= The task =
Every line in the listing below that holds the word "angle" should be returned.
# # # # #
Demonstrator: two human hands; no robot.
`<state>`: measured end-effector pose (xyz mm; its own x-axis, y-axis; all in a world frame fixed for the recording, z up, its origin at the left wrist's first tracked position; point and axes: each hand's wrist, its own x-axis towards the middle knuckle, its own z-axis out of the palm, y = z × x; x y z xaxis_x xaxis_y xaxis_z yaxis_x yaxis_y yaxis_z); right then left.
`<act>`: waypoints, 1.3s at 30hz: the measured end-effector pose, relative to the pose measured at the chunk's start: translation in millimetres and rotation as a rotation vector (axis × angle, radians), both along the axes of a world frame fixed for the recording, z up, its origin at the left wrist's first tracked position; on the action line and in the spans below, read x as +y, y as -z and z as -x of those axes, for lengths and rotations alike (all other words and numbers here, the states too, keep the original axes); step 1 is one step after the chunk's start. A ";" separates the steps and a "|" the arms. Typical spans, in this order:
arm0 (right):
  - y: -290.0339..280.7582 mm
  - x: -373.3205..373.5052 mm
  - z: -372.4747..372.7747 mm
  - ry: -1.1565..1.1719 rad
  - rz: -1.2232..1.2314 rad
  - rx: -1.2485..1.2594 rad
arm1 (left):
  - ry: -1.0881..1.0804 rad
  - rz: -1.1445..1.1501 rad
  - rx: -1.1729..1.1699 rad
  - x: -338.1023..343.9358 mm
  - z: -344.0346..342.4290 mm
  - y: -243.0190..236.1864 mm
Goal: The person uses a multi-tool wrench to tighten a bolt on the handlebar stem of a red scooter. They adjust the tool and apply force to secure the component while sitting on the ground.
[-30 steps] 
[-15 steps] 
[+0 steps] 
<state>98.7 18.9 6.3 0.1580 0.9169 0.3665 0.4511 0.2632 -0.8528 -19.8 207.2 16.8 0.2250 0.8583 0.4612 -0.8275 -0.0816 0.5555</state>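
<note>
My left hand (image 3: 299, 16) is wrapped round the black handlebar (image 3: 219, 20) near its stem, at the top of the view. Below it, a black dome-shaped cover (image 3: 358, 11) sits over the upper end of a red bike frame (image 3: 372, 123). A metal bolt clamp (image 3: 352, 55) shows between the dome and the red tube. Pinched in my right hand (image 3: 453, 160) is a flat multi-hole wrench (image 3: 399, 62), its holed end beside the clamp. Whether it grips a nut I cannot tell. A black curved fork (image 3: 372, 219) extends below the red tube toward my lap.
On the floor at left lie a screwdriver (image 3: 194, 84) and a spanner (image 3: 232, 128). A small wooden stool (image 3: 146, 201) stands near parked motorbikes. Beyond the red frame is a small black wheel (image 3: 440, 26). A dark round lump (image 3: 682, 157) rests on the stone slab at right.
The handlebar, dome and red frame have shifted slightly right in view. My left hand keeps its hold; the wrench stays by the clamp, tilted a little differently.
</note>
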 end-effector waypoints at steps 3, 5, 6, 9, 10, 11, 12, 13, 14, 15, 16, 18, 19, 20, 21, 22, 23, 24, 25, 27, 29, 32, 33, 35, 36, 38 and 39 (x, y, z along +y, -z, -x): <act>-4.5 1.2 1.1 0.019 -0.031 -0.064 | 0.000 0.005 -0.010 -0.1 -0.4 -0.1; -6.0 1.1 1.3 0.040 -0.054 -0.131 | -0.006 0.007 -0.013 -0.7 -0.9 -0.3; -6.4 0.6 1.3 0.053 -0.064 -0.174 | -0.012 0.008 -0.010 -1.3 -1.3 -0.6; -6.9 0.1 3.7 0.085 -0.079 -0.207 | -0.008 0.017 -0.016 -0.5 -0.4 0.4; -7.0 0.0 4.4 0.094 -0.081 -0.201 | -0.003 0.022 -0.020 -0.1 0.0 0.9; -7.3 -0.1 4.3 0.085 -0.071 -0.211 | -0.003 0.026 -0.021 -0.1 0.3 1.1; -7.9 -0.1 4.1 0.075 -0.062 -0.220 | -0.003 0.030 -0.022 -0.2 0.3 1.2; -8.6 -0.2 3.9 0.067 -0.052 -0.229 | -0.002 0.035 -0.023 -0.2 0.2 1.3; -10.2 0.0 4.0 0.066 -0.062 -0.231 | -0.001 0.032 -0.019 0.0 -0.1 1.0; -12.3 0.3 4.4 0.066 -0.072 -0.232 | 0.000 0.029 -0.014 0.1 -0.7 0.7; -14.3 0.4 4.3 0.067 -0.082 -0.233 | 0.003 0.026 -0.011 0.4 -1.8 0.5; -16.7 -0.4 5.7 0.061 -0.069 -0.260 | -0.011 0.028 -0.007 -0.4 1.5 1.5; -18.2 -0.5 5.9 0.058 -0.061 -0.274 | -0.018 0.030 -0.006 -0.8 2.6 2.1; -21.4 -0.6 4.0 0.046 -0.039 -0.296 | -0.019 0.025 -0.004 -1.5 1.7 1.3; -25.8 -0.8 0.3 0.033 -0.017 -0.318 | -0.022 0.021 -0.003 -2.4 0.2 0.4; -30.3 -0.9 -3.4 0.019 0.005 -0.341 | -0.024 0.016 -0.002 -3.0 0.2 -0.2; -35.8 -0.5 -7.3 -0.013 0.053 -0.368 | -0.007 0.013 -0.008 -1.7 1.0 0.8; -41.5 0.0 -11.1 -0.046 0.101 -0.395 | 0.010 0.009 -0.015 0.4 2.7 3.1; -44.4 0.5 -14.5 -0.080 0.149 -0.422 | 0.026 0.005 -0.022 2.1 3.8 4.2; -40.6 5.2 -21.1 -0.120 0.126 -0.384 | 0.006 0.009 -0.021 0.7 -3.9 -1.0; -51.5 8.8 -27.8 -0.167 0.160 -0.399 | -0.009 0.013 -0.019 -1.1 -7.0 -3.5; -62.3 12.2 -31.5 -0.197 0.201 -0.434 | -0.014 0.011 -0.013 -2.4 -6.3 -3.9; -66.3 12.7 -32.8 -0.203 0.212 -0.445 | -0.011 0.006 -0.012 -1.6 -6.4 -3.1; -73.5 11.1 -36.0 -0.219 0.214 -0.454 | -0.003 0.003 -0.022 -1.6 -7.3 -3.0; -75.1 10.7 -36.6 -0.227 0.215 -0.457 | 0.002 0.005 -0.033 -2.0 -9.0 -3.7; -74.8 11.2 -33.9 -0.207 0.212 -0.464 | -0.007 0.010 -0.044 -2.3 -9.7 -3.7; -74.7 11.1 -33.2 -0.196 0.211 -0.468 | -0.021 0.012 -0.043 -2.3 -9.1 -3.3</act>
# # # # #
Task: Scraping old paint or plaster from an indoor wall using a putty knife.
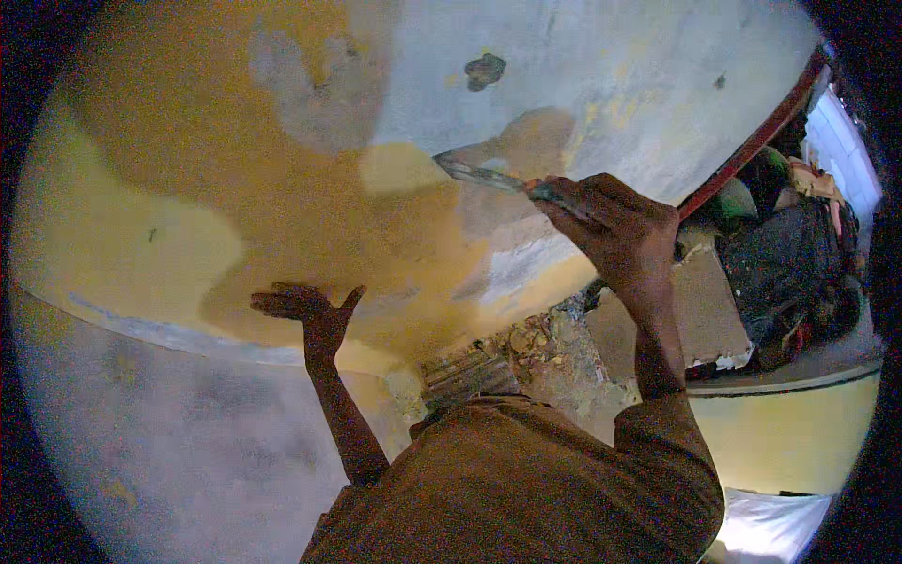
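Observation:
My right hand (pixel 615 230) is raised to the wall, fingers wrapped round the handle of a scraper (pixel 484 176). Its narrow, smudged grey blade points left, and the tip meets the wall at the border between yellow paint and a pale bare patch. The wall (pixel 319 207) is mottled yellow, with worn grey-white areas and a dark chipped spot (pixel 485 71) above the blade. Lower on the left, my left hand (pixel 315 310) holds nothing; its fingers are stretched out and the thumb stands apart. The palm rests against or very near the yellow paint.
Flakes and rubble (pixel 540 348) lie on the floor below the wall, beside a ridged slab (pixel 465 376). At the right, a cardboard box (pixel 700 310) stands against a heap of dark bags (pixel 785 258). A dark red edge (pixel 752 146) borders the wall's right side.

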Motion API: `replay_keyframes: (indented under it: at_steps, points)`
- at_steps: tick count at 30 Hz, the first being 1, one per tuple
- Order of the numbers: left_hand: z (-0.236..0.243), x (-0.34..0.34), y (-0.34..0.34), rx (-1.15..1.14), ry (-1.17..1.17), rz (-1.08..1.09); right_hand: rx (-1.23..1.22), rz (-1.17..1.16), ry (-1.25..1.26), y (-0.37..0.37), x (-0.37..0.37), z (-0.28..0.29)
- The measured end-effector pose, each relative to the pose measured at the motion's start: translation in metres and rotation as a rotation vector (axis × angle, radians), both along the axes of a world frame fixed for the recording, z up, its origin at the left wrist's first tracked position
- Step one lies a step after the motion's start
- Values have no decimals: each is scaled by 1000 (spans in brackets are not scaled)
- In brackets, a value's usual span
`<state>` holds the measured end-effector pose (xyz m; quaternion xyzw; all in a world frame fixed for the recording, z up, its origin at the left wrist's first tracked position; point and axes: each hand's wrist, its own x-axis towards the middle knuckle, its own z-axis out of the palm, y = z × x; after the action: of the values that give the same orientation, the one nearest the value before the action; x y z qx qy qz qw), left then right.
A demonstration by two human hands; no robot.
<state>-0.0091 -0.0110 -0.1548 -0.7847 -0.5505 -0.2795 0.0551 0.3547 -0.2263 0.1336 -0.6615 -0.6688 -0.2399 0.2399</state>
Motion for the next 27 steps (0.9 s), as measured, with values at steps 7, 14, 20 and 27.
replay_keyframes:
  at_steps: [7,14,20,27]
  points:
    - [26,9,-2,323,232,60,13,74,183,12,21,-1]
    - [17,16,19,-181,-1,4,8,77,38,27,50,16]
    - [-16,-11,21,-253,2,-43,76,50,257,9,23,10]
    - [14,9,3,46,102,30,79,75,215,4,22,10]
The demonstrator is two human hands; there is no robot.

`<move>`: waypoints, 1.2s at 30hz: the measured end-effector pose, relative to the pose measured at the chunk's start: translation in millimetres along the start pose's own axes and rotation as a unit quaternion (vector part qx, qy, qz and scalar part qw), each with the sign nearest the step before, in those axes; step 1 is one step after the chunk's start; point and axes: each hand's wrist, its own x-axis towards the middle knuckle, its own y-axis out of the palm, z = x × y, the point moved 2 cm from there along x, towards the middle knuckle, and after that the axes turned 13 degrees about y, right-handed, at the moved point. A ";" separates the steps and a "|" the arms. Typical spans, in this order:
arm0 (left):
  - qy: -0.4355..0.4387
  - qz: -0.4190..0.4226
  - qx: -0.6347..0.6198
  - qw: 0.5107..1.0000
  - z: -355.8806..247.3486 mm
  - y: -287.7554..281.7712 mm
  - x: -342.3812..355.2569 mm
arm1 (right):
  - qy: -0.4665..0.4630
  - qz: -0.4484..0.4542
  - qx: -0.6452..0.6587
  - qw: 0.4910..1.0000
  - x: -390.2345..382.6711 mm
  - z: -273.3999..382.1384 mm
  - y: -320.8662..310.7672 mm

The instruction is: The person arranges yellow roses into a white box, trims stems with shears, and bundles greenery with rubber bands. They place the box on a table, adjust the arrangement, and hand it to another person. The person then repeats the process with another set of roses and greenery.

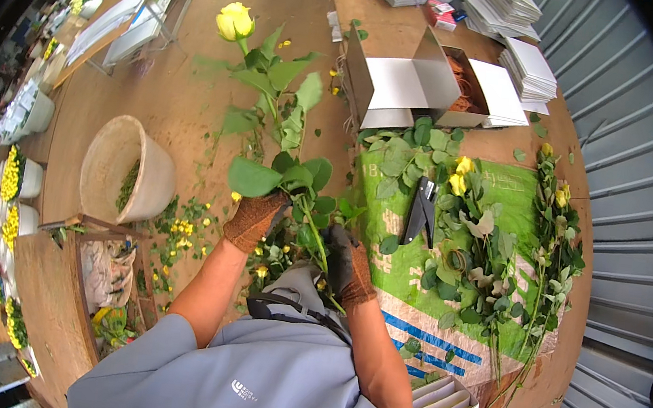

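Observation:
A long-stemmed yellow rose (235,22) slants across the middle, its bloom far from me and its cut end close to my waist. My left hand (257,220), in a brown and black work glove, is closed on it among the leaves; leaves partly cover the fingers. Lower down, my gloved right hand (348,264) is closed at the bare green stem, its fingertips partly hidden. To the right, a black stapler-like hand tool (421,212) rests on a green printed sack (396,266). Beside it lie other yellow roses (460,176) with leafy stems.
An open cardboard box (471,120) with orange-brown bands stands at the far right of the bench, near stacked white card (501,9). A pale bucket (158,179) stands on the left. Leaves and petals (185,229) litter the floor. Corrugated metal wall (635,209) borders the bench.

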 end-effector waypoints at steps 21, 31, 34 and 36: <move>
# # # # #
= Exercise output =
`<act>`: waypoints, 1.3s at 30hz: the measured end-effector pose, relative to the pose measured at the chunk's start: translation in millimetres and rotation as a rotation vector (axis × angle, radians), both along the axes of a world frame fixed for the recording, z up, its origin at the left wrist's first tracked position; on the action line and in the spans below, read x as +y, y as -z and z as -x of those axes, for lengths and rotations alike (all other words and numbers here, the states too, keep the original axes); step 1 is one step after the chunk's start. A ";" separates the steps and a "|" the arms. Typical spans, in this order:
- The measured end-effector pose, each relative to the pose measured at the motion's start: translation in metres and rotation as a rotation vector (axis × angle, radians), both along the axes of a world frame fixed for the recording, z up, its origin at the left wrist's first tracked position

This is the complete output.